**WORK ITEM**
Needed from the data below: every line from the one with "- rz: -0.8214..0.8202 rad" up to and including the one with "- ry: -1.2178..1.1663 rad", repeated exactly and with nothing else.

(INFORMATION SHOWN)

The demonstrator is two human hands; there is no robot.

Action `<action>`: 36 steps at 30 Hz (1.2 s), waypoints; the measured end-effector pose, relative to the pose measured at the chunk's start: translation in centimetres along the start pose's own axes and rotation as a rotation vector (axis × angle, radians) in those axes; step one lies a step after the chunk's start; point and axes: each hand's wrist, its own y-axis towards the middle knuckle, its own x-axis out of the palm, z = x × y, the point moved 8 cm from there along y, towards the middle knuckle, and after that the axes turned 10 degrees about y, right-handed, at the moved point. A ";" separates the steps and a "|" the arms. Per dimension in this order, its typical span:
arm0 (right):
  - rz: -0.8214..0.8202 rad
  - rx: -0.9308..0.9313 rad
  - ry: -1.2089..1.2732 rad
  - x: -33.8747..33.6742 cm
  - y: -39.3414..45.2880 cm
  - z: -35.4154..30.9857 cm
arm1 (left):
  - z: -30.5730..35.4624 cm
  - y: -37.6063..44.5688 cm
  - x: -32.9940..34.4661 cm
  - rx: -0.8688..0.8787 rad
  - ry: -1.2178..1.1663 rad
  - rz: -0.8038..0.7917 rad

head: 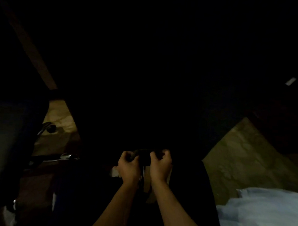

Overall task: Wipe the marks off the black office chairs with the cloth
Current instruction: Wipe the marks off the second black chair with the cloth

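Dimly lit room, two hands at a black chair

Very dark room with a pale marbled floor (243, 153). Left hand (128, 165) and right hand (160, 164) sit side by side, fingers curled around a dark cloth (143, 156) between them, against the black chair (145, 95). Another chair (8, 139) stands at left.
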 end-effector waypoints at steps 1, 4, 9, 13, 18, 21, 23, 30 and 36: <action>-0.014 0.040 0.024 -1.0 0.6 0.2 | -0.4 -0.4 1.1 -0.049 -0.012 -0.023; -0.050 0.123 0.101 -3.5 2.7 0.6 | -1.1 -1.3 4.1 -0.154 -0.051 -0.075; -0.006 0.177 0.144 -7.0 6.1 -0.3 | 1.4 -3.4 7.7 -0.218 -0.114 -0.089; 0.060 0.150 0.204 -9.5 8.6 -1.7 | 4.1 -5.7 10.0 -0.237 -0.160 -0.076; 0.056 0.092 0.219 -11.4 10.2 -4.2 | 6.4 -7.0 11.5 -0.210 -0.121 -0.037; 0.073 0.084 0.225 -12.2 10.7 -5.8 | 8.2 -8.0 11.6 -0.220 -0.180 -0.008; 0.107 0.044 0.227 -12.9 10.9 -7.8 | 9.9 -8.7 11.8 -0.188 -0.228 -0.001; 0.095 -0.278 0.370 -14.2 10.3 -18.8 | 17.9 -9.8 11.9 0.000 -0.570 -0.017; 0.068 -0.226 0.277 -14.2 10.4 -16.5 | 16.3 -10.2 11.4 0.032 -0.279 -0.001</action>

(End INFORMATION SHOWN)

**RESPONSE TO THIS EXERCISE**
  - rz: -0.8214..0.8202 rad
  - rx: -0.9308..0.9313 rad
  - ry: -1.2089..1.2732 rad
  - x: -33.8747..33.6742 cm
  - y: -39.3414..45.2880 cm
  - z: -35.4154..30.9857 cm
arm1 (left):
  - z: -30.5730..35.4624 cm
  - y: -37.6063..44.5688 cm
  - x: -32.9940..34.4661 cm
  - rx: -0.8688..0.8787 rad
  - ry: -1.2178..1.1663 rad

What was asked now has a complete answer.